◆ **Problem description**
Could you write out the lines below exactly, beginning with the first and finishing with the one that contains "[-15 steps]"?

◆ **Information provided**

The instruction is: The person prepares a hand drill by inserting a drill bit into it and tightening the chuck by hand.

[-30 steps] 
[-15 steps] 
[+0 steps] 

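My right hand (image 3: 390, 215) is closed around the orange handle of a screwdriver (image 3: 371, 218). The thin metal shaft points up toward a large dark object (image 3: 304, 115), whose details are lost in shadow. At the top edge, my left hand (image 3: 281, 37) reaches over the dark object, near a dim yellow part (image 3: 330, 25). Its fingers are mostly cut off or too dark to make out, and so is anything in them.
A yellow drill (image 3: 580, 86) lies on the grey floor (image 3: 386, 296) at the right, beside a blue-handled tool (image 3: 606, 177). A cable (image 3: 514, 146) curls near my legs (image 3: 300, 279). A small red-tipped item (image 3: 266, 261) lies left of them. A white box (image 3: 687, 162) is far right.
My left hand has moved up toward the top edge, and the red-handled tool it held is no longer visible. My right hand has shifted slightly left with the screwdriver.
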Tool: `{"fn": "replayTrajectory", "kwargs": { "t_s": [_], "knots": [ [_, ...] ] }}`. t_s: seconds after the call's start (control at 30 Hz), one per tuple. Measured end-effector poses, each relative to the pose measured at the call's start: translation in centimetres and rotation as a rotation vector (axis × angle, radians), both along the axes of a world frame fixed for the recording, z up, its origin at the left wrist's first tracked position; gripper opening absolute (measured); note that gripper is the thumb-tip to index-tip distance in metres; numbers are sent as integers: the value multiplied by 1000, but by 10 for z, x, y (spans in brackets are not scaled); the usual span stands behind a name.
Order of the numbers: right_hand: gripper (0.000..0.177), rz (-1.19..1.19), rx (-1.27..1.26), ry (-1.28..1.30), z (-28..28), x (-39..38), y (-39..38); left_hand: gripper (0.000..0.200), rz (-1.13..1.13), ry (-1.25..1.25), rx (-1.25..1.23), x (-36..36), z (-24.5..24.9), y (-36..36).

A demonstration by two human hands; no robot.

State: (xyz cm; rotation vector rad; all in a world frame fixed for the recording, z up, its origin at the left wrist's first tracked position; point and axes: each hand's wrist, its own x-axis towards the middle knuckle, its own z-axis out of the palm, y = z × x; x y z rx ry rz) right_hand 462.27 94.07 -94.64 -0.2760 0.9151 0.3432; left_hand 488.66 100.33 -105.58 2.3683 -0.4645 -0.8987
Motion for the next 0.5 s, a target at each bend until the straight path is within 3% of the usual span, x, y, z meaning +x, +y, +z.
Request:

◆ **Response to the exercise**
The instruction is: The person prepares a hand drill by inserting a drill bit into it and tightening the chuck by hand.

[-30 steps] 
[-15 steps] 

No further output is expected.